[SOLVED] Most of mageia.org temporarily down

Since a little over two hours ago, most of our servers can no longer be reached.

The issue is under investigation and we hope to have all of our servers back online soon.

Update: One of our sysadmins explained that our servers which can no longer be reached, are the ones in Marseille.

Update2: The temperature in the data center had risen too much after a problem with the electricity. Someone from MarsNet in Marseille is willing to try to start our servers, when checking theirs in the same data center, tomorrow morning.

Update 3, 0ctober 4, 10:25 UTC: The cooling system in the data center is broken and will be repaired. No attempt has been made to restart our servers, because it is still too hot for them to be able to function well.

Update 4, 0ctober 5, 09:04 UTC: The two broken cooling systems will be fixed today.

Trebot’s suggestion to temporarily redirect calls to http://www.mageia.org to this blog entry is a good one. Edit: On October 6, a slightly different solution was implemented.

Update 5, October 6, 09:18 UTC: The cooling systems should to be good now. The next step is for a sysadmin to travel to Marseille to restart our servers.

Update 6, October 6, 10:05 UTC: It is expected that up to two more days are needed for recovery.

Update 7, October 7, 10:52 UTC: Using the mirrorlist to install is supported again since last night.

Update 8, October 8, 20:55 UTC: Today we have been waiting for confirmation that the temperature in the data center is low enough now. We hope to get that confirmation when the weekend is over.

Update 9, October 9, 10:22 UTC: It was safe to start the servers again, which was done by someone from the DC. All booted up nicely, apart from the main one.

Update 10, October 9, 14:00 UTC: Everything works again 🙂

This entry was posted in Mageia, sysadmin and tagged , . Bookmark the permalink.

Curious about Mageia? Download it, give it a try and tell us how you feel about it.

Want to bring something to it? Learn how you can contribute and donate.

35 Responses to [SOLVED] Most of mageia.org temporarily down

  1. Marc says:

    Maybe we start a donation campaign for buying own servers for the Mageia organization?

    It looks a bit like amateurs that we depend on servers in Marseille that are not cooled. Never heard of this before with other seraoius Linux distributions.

    • papoteur says:

      The data room is cooled, but the cooling system is out of service.

    • trebot says:

      It is not the first time that a data center has had a cooling system failure that resulted in the shutdown of servers. Cooling systems are rated for certain maximum external heat. If it is too hot outside the cooling system will eventually fail and the cooling equipment will eventually burn out. Servers as do all computers have a maximum ambient temperature at which they can function and when reached they stop working.

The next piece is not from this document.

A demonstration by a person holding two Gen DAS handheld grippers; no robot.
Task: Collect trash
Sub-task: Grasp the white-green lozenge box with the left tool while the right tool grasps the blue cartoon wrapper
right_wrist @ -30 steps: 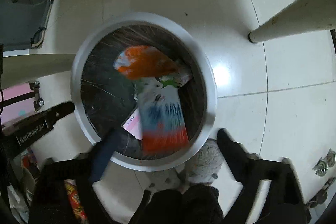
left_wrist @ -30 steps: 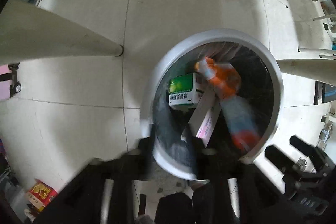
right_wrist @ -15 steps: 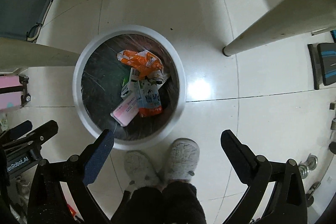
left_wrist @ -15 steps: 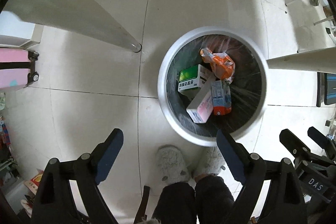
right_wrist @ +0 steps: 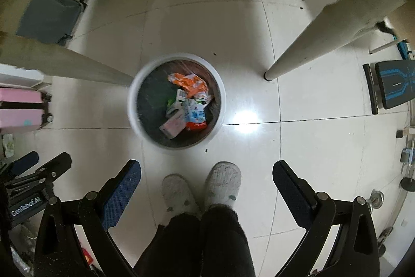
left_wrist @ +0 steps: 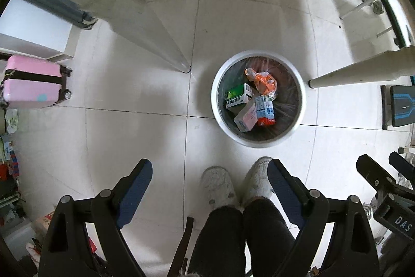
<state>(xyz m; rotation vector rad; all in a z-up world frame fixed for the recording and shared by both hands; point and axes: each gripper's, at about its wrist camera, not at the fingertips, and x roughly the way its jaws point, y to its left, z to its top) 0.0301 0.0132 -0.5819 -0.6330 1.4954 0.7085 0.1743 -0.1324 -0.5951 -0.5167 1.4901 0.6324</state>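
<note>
A round white trash bin (left_wrist: 214, 100) (right_wrist: 132, 105) stands on the tiled floor below both grippers. Inside lie an orange wrapper (left_wrist: 262, 79) (right_wrist: 189, 82), a green and white box (left_wrist: 237, 96), a pink and white box (left_wrist: 246, 118) (right_wrist: 172, 126) and a blue, white and red carton (left_wrist: 265, 110) (right_wrist: 195, 116). My left gripper (left_wrist: 209, 174) is open and empty, held high above the floor to the near left of the bin. My right gripper (right_wrist: 206, 174) is open and empty, high above the bin's near side. The right gripper also shows in the left wrist view (left_wrist: 384, 173).
Two pale table legs (left_wrist: 155, 38) (left_wrist: 358, 72) flank the bin. A pink suitcase (left_wrist: 31, 85) stands at the left, a black and blue bench (left_wrist: 402, 105) at the right. The person's grey slippers (left_wrist: 220, 186) (right_wrist: 223, 181) stand near the bin. Clutter lines the far wall.
Both grippers have risen well away from the bin, which now looks much smaller. The blue, white and red carton that was falling now lies still in the bin.
</note>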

      I worked at one place where the data center cooing system failed. It tool several days to get the HVAC engineers out with new equipment and a crane to place it on the roof. This leads to the question should Mageia at some point consider having some sort of fail over system in place at another location even if it is one that just posts a temporary home page notifying the status of the servers?

    • Filip says:

      I’m not sure where you got this info. We have our own servers and they are cooled (but yeah this malfunction was very serious).

      How will you help?

  2. Jens Persson says:

    You can not be serious! Quoting John McEnroe.

  3. trebot says:

    It may be useful to temporarily to redirect calls to http://www.mageia.org to this blog entry.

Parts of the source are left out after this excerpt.